• [REQUIREMENT]
Restate the listing that follows word for word, without its pictures.

• [DATASET EXTRACT]
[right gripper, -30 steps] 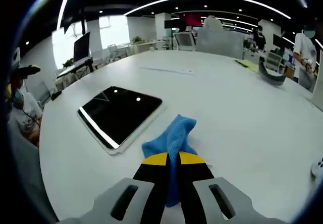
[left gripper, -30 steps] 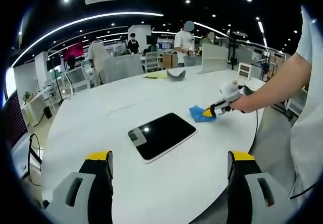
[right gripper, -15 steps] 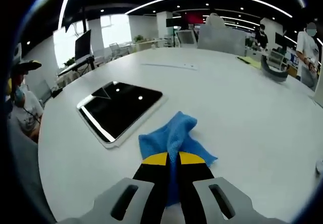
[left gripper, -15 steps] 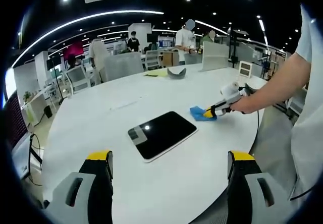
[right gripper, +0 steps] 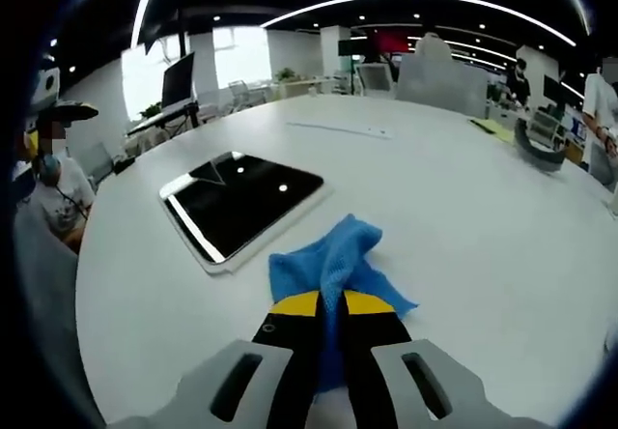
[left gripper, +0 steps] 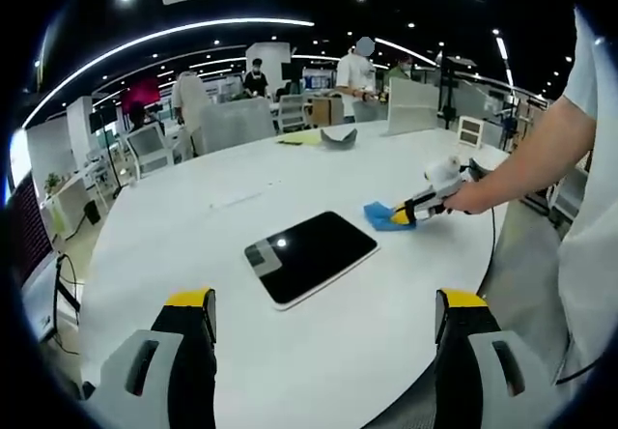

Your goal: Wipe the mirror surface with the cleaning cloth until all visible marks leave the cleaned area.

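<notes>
A: Two hand-held grippers are in use. State of the right hand-held gripper (right gripper: 330, 303)?

B: Jaws pressed together on the blue cleaning cloth (right gripper: 333, 263), which trails forward from the yellow tips onto the white surface (right gripper: 463, 207). In the left gripper view the same unit (left gripper: 401, 216) is seen from the side, held in a person's hand (left gripper: 468, 197), with the cloth (left gripper: 379, 215) at its tip.

A: State of the left hand-held gripper (left gripper: 323, 303)?

B: Jaws spread wide apart, nothing between them, held above the near edge of the surface (left gripper: 193, 226).

A: Location of the mirror?

B: The mirror (left gripper: 309, 257) lies flat on the surface, a dark rectangular panel with a pale border (ceiling lights reflect in it as small bright dots). In the right gripper view the mirror (right gripper: 241, 202) sits just beside the cloth, to its left; cloth and mirror are apart, not touching.

A: Marks on the mirror?

B: Cannot tell.
</notes>
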Available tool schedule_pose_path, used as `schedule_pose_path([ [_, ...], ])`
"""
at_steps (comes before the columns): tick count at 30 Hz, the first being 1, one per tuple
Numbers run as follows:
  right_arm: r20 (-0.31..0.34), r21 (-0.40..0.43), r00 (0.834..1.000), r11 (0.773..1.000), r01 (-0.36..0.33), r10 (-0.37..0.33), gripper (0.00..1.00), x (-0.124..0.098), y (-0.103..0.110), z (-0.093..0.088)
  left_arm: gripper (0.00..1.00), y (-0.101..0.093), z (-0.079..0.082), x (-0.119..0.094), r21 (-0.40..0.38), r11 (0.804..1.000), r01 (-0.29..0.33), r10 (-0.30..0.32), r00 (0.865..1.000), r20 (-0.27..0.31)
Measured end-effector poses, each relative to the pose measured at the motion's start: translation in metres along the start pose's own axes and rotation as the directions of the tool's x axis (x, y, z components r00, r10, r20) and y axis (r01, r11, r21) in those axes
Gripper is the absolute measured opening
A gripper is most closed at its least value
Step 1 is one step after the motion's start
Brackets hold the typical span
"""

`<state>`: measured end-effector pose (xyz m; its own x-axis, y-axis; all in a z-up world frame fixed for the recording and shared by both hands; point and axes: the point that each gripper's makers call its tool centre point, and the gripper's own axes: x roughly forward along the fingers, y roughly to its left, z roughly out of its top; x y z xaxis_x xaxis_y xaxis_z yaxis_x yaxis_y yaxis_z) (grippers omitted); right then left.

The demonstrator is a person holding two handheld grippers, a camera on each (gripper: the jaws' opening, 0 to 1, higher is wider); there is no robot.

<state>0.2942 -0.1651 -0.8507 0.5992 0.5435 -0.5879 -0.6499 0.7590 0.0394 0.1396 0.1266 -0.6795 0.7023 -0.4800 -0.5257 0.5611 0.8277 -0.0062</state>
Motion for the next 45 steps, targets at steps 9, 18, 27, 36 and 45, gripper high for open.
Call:
schedule_pose_path([
  [9, 0.029, -0.041, 0.995, 0.995, -0.095, 0.096, 0.18, -0.003, 0.013, -0.001, 0.95, -0.002, 0.002, 0.003, 0.003, 1.0, 0.004, -0.004, 1.0, -0.001],
  [18, -0.051, -0.16, 0.973, 0.96, -0.231, 0.226, 0.23, -0.005, 0.017, -0.004, 0.95, -0.003, 0.003, 0.003, 0.011, 1.0, 0.005, -0.005, 1.0, -0.005],
  [27, -0.051, -0.185, 0.973, 0.955, -0.23, 0.224, 0.24, -0.005, 0.018, -0.005, 0.95, -0.004, 0.003, 0.006, 0.007, 1.0, 0.009, -0.009, 1.0, -0.005],
  [36, -0.066, -0.13, 0.98, 0.972, -0.194, 0.186, 0.24, -0.004, 0.019, -0.001, 0.95, -0.001, 0.003, 0.006, 0.002, 1.0, 0.003, -0.003, 1.0, 0.003],
  [45, 0.04, -0.076, 0.987, 0.985, -0.154, 0.157, 0.27, -0.021, 0.03, 0.035, 0.95, 0.014, 0.004, 0.0, -0.001, 1.0, -0.015, 0.015, 1.0, 0.015],
])
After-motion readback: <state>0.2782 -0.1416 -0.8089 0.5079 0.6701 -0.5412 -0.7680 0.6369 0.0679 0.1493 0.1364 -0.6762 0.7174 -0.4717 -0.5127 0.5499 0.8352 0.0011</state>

• [FINISHED EXERCISE]
[right gripper, -30 steps] 
[left gripper, -30 steps] 
[right gripper, -15 steps] 
[left gripper, -15 steps] 
[right gripper, +0 steps] 
[left gripper, +0 steps] 

Your goal: Wipe the mirror surface with the cleaning cloth until all visible marks leave the cleaned area.

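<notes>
A: Two hand-held grippers are in use. State of the right hand-held gripper (right gripper: 330, 303)?

B: Jaws pressed together on the blue cleaning cloth (right gripper: 333, 263), which trails forward from the yellow tips onto the white surface (right gripper: 463, 207). In the left gripper view the same unit (left gripper: 401, 216) is seen from the side, held in a person's hand (left gripper: 468, 197), with the cloth (left gripper: 379, 215) at its tip.

A: State of the left hand-held gripper (left gripper: 323, 303)?

B: Jaws spread wide apart, nothing between them, held above the near edge of the surface (left gripper: 193, 226).

A: Location of the mirror?

B: The mirror (left gripper: 309, 257) lies flat on the surface, a dark rectangular panel with a pale border (ceiling lights reflect in it as small bright dots). In the right gripper view the mirror (right gripper: 241, 202) sits just beside the cloth, to its left; cloth and mirror are apart, not touching.

A: Marks on the mirror?

B: Cannot tell.
</notes>
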Available tool schedule_pose_path, used as `schedule_pose_path([ [_, ...], ])`
"""
at_steps (comes before the columns): tick count at 30 Hz, the first being 1, one per tuple
Numbers run as follows:
  right_arm: r20 (-0.31..0.34), r21 (-0.40..0.43), r00 (0.834..1.000), r11 (0.773..1.000), r01 (-0.36..0.33), r10 (-0.37..0.33), gripper (0.00..1.00), x (-0.124..0.098), y (-0.103..0.110), z (-0.093..0.088)
  left_arm: gripper (0.00..1.00), y (-0.101..0.093), z (-0.079..0.082), x (-0.119..0.094), r21 (-0.40..0.38), r11 (0.804..1.000), r01 (-0.29..0.33), r10 (-0.30..0.32), r00 (0.865..1.000), r20 (-0.27..0.31)
Measured end-effector poses, each relative to the pose measured at the motion's start: translation in metres along the start pose's own axes and rotation as the directions of the tool's x axis (x, y, z components r00, r10, r20) and y axis (r01, r11, r21) in those axes
Gripper is the absolute measured opening
A gripper is most closed at its least value
Step 1 is one step after the motion's start
Brackets hold the typical span
"""

`<state>`: measured end-effector pose (xyz m; its own x-axis, y-axis; all in a z-up world frame fixed for the recording and shared by both hands; point and axes: the point that each gripper's makers call its tool centre point, and the gripper's own axes: x roughly forward along the fingers, y roughly to its left, z roughly out of its top; x y z xaxis_x xaxis_y xaxis_z yaxis_x yaxis_y yaxis_z) (grippers omitted); right then left.

The demonstrator is a person holding two handheld grippers, a camera on each (gripper: the jaws' opening, 0 to 1, higher is wider); there is no robot.

<state>0.2942 -0.1651 -0.8507 0.5992 0.5435 -0.5879 -0.6499 0.7590 0.0394 0.1396 0.1266 -0.6795 0.7023 -0.4800 -0.5257 0.5611 0.8277 -0.0062</state>
Motion for the next 45 steps, targets at steps 9, 18, 27, 36 and 45, gripper high for open.
Call:
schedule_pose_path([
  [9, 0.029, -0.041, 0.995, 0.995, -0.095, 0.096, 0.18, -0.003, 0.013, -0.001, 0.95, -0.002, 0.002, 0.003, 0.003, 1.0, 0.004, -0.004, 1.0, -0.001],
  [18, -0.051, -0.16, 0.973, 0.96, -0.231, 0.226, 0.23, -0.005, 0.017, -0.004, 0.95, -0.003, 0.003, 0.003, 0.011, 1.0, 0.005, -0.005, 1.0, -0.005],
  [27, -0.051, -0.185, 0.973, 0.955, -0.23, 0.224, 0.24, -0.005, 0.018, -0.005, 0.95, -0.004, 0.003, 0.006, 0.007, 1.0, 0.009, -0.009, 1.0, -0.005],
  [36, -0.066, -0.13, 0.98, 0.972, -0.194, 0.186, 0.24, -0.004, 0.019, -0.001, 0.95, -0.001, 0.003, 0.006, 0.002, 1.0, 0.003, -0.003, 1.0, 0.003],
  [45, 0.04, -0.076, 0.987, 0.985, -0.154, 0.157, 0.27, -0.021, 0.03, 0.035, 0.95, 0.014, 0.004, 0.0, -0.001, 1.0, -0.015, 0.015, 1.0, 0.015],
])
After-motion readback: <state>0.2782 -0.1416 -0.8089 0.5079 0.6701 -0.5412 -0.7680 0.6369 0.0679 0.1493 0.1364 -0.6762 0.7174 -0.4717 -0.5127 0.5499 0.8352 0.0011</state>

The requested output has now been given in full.